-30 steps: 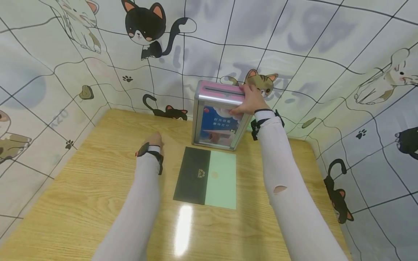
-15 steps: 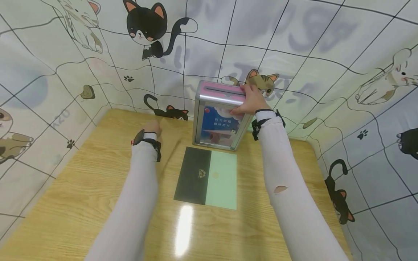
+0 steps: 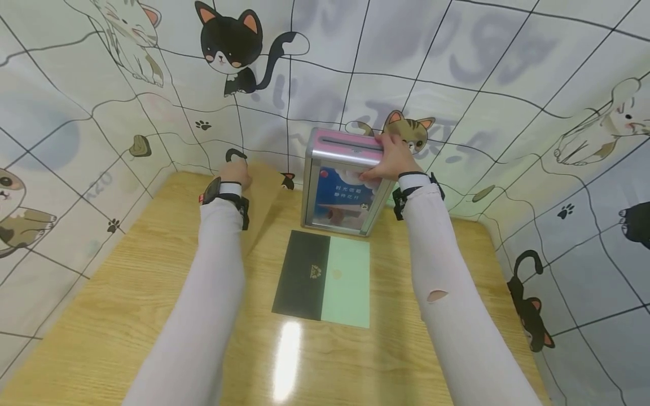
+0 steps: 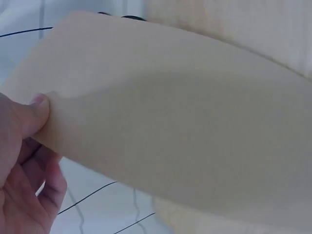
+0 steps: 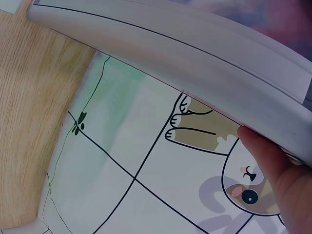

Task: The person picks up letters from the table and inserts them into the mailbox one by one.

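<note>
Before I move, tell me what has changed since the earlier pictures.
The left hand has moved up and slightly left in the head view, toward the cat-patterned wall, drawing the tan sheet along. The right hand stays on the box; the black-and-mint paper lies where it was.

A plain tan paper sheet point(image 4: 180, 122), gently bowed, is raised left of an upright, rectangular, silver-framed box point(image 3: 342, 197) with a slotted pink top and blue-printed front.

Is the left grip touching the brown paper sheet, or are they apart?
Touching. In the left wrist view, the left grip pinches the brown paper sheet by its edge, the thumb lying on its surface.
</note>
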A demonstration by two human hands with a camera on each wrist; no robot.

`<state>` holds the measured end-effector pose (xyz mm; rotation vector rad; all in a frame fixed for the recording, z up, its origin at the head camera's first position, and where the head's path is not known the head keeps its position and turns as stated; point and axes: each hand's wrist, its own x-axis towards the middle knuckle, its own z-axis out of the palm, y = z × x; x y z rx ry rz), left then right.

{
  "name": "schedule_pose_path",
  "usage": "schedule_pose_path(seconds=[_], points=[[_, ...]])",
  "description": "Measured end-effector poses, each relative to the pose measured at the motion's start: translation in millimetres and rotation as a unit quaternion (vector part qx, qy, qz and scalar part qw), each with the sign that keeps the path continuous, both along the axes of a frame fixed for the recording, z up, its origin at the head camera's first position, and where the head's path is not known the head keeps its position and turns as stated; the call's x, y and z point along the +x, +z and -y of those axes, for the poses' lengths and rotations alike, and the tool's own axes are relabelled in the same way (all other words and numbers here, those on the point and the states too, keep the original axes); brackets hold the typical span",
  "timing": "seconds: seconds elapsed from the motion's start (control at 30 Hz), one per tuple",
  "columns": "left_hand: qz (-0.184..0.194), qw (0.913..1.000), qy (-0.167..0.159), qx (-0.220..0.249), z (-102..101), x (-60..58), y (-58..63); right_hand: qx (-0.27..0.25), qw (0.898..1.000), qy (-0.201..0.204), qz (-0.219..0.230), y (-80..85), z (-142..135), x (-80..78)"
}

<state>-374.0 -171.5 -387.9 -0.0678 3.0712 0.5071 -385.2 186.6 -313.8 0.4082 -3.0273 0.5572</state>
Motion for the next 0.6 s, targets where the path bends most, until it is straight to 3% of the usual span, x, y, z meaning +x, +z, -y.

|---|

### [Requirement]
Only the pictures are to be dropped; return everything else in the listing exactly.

### [Answer below]
-30 steps: 
-15 steps: 
+0 steps: 
+0 steps: 
+0 steps: 

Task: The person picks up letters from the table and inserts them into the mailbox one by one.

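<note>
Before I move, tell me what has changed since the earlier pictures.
The left hand has moved up and slightly left in the head view, toward the cat-patterned wall, drawing the tan sheet along. The right hand stays on the box; the black-and-mint paper lies where it was.

A plain tan paper sheet point(image 4: 180, 122), gently bowed, is raised left of an upright, rectangular, silver-framed box point(image 3: 342, 197) with a slotted pink top and blue-printed front.

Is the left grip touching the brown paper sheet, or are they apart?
Touching. In the left wrist view, the left grip pinches the brown paper sheet by its edge, the thumb lying on its surface.
</note>
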A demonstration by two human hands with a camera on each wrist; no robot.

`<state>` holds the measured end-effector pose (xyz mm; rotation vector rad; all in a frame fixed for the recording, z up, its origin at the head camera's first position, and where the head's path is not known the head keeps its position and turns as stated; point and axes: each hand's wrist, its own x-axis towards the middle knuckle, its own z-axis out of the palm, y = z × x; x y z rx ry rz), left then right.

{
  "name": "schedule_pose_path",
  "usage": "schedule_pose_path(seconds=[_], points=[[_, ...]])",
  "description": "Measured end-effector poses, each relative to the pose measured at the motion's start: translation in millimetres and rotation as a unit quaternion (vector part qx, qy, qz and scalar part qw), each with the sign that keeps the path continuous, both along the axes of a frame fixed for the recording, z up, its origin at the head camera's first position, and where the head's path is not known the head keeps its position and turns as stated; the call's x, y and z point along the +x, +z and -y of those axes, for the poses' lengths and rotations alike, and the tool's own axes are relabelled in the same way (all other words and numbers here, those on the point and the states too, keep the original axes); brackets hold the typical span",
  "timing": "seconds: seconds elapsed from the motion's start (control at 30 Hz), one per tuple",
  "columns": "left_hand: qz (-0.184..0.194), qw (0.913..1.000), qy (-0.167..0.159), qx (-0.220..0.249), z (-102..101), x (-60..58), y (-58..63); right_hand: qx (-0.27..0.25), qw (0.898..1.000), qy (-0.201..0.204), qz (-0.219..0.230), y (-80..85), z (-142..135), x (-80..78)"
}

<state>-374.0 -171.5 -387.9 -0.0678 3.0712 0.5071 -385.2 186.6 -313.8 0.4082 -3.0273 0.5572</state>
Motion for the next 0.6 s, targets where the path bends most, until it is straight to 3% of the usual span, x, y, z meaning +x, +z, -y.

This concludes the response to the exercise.